START Data records
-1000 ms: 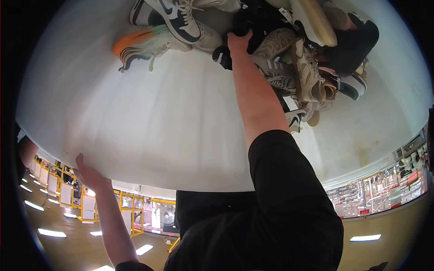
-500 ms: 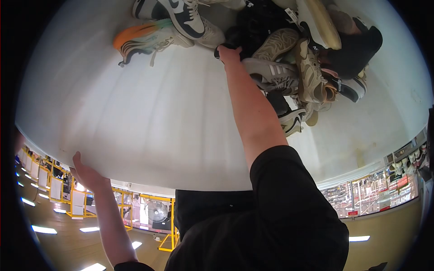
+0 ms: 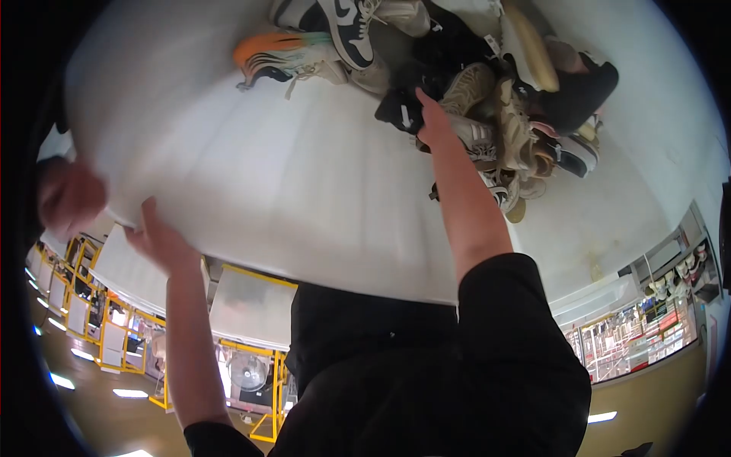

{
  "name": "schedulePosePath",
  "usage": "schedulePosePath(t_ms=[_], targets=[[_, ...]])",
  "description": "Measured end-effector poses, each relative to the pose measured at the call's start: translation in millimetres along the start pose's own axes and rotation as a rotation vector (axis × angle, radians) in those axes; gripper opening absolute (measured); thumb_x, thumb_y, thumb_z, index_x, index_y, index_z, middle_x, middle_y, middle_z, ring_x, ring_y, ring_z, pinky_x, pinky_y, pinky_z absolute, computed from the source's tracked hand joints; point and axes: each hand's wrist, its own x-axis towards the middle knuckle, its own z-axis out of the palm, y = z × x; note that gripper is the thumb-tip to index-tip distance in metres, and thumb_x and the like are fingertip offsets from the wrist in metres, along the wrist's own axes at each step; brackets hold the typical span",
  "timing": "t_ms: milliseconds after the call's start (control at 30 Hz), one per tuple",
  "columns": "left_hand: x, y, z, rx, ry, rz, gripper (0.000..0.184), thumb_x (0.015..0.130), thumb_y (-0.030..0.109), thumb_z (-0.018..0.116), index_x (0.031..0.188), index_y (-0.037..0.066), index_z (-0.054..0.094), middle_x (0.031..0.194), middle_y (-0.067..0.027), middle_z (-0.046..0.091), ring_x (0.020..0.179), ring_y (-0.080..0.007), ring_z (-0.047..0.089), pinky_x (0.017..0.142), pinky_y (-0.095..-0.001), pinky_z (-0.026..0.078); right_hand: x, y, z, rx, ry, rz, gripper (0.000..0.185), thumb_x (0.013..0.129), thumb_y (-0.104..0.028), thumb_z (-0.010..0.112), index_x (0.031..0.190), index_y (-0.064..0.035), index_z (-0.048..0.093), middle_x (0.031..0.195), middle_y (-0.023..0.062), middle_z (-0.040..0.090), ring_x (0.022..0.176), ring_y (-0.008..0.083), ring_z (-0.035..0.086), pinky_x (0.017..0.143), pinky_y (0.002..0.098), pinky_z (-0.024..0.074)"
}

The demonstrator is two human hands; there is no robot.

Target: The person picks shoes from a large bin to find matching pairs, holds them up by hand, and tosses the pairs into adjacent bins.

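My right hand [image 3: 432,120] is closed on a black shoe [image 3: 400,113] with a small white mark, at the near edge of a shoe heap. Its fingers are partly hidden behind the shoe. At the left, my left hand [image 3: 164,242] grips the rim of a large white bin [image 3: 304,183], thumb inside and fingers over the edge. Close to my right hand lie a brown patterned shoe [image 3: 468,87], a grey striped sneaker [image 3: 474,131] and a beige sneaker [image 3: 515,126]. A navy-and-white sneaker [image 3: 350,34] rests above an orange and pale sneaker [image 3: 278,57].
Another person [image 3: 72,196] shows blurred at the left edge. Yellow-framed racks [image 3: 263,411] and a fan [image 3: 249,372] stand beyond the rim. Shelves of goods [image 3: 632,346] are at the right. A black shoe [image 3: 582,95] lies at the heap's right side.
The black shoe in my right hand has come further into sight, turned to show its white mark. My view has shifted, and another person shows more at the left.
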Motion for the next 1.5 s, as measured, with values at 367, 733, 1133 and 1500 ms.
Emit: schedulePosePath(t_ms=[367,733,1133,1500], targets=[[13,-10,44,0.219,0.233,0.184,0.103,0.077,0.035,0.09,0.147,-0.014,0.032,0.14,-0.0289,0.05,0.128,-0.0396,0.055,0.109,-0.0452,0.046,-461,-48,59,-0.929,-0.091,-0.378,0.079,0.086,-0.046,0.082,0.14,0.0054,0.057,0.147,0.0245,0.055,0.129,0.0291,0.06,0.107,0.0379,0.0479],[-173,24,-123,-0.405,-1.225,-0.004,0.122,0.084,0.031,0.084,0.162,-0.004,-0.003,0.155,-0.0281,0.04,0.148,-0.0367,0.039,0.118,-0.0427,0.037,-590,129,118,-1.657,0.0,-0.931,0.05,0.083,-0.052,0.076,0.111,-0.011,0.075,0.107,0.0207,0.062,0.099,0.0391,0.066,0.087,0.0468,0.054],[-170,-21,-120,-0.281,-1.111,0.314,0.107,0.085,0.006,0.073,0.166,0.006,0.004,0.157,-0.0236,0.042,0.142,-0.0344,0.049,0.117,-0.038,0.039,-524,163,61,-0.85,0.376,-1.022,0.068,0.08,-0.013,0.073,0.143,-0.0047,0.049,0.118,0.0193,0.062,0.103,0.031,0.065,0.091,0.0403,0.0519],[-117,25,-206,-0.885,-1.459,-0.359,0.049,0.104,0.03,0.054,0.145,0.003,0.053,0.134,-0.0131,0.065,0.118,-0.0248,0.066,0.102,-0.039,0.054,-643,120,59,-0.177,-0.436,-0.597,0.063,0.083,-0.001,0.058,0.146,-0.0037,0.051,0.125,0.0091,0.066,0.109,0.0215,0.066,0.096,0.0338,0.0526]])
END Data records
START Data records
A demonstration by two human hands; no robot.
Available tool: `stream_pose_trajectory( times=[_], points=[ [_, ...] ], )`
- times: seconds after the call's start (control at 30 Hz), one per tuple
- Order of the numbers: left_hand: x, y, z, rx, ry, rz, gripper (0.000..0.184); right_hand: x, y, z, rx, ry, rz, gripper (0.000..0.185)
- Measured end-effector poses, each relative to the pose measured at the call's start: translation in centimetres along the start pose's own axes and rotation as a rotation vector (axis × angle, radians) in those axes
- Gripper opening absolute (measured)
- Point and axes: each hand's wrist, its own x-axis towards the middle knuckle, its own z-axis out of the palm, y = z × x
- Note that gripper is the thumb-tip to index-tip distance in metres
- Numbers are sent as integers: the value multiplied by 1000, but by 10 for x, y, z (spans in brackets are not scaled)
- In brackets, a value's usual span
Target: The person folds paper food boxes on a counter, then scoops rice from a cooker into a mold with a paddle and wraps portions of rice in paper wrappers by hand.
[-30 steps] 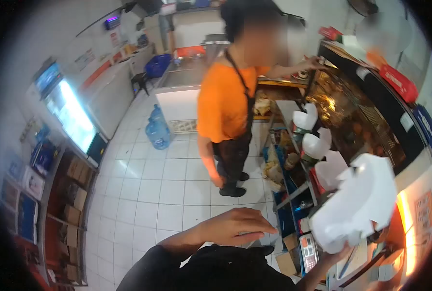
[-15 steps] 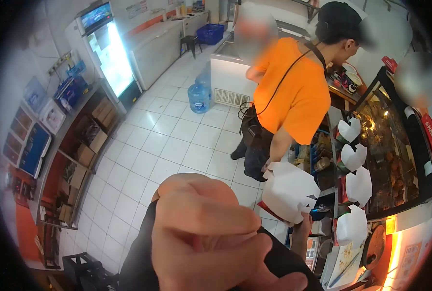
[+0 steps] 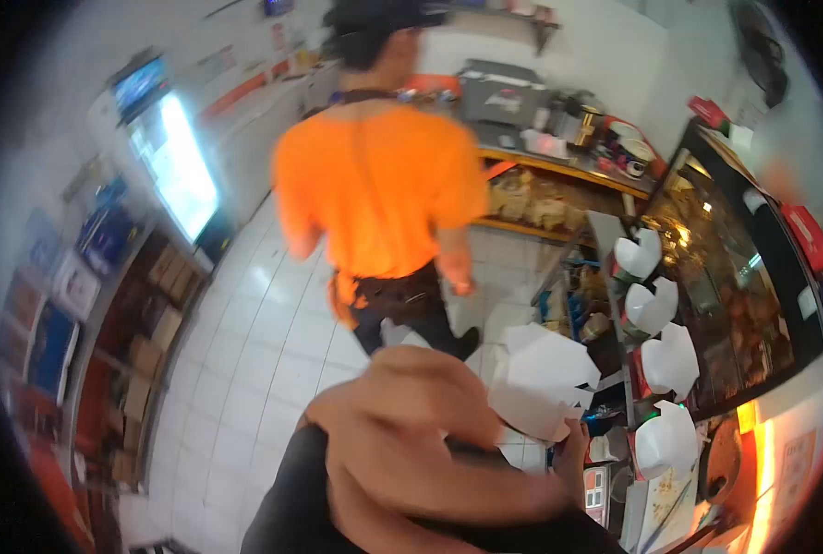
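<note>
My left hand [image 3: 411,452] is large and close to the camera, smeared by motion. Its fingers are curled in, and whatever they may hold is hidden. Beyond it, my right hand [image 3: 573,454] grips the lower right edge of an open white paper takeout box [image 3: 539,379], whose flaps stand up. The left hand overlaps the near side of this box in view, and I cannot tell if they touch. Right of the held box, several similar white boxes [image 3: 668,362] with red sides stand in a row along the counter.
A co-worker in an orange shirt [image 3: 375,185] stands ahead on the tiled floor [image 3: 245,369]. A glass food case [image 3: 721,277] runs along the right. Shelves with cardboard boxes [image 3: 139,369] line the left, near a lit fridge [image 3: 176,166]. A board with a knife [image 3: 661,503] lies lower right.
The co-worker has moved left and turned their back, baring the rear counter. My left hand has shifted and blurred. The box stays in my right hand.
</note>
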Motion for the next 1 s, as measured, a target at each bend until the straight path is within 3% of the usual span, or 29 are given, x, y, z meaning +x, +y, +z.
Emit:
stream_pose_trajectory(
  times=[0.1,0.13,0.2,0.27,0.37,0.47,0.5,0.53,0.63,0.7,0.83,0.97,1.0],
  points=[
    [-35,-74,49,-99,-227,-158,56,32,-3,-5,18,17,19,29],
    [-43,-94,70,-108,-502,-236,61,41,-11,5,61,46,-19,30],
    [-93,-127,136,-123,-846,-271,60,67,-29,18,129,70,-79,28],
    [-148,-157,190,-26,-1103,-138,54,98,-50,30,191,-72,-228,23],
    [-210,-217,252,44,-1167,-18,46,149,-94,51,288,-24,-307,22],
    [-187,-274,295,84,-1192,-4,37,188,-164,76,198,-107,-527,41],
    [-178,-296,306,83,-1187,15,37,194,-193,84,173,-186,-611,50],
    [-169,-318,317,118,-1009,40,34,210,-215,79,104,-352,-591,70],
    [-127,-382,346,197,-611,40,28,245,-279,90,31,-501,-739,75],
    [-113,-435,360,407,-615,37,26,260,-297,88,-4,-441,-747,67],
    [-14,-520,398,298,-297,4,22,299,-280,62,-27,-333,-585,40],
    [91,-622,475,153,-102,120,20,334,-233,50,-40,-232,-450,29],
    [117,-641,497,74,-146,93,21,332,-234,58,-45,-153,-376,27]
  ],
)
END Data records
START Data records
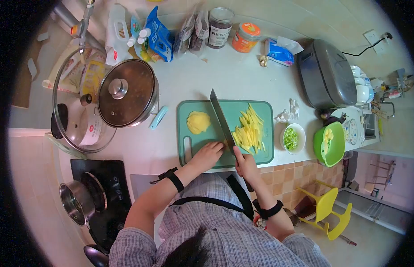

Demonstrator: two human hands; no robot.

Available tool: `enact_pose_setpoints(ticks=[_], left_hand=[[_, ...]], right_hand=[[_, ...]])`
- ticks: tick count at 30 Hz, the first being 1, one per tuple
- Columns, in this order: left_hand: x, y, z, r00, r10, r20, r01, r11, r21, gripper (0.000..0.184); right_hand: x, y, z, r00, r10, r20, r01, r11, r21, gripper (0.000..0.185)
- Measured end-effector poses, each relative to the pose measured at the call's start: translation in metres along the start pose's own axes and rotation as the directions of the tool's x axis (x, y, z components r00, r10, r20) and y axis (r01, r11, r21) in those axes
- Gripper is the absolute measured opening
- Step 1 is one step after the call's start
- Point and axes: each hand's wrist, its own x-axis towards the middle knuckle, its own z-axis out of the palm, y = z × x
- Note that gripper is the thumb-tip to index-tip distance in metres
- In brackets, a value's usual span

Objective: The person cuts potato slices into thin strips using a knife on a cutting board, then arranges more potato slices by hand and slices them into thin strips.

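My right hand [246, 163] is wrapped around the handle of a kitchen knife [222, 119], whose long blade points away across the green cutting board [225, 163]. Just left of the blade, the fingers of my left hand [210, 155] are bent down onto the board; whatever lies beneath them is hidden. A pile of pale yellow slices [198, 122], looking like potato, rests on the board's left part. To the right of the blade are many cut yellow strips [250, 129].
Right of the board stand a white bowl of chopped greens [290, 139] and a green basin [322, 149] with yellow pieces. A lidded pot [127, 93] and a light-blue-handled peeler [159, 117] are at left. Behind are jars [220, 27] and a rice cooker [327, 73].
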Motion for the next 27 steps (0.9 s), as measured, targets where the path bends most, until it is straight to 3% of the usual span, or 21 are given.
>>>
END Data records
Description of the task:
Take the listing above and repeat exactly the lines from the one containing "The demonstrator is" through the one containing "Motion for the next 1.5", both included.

Result of this exercise:
The demonstrator is two human hands; there is no robot.

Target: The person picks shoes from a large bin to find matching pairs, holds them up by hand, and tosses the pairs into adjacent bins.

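My right hand [image 3: 432,120] is closed on a black shoe [image 3: 400,113] with a small white mark, at the near edge of a shoe heap. Its fingers are partly hidden behind the shoe. At the left, my left hand [image 3: 164,242] grips the rim of a large white bin [image 3: 304,183], thumb inside and fingers over the edge. Close to my right hand lie a brown patterned shoe [image 3: 468,87], a grey striped sneaker [image 3: 474,131] and a beige sneaker [image 3: 515,126]. A navy-and-white sneaker [image 3: 350,34] rests above an orange and pale sneaker [image 3: 278,57].
Another person [image 3: 72,196] shows blurred at the left edge. Yellow-framed racks [image 3: 263,411] and a fan [image 3: 249,372] stand beyond the rim. Shelves of goods [image 3: 632,346] are at the right. A black shoe [image 3: 582,95] lies at the heap's right side.
The black shoe in my right hand has come further into sight, turned to show its white mark. My view has shifted, and another person shows more at the left.
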Motion for the next 1.5 s, as measured, with values at 367, 733, 1133 and 1500 ms.

What appears above is the complete answer.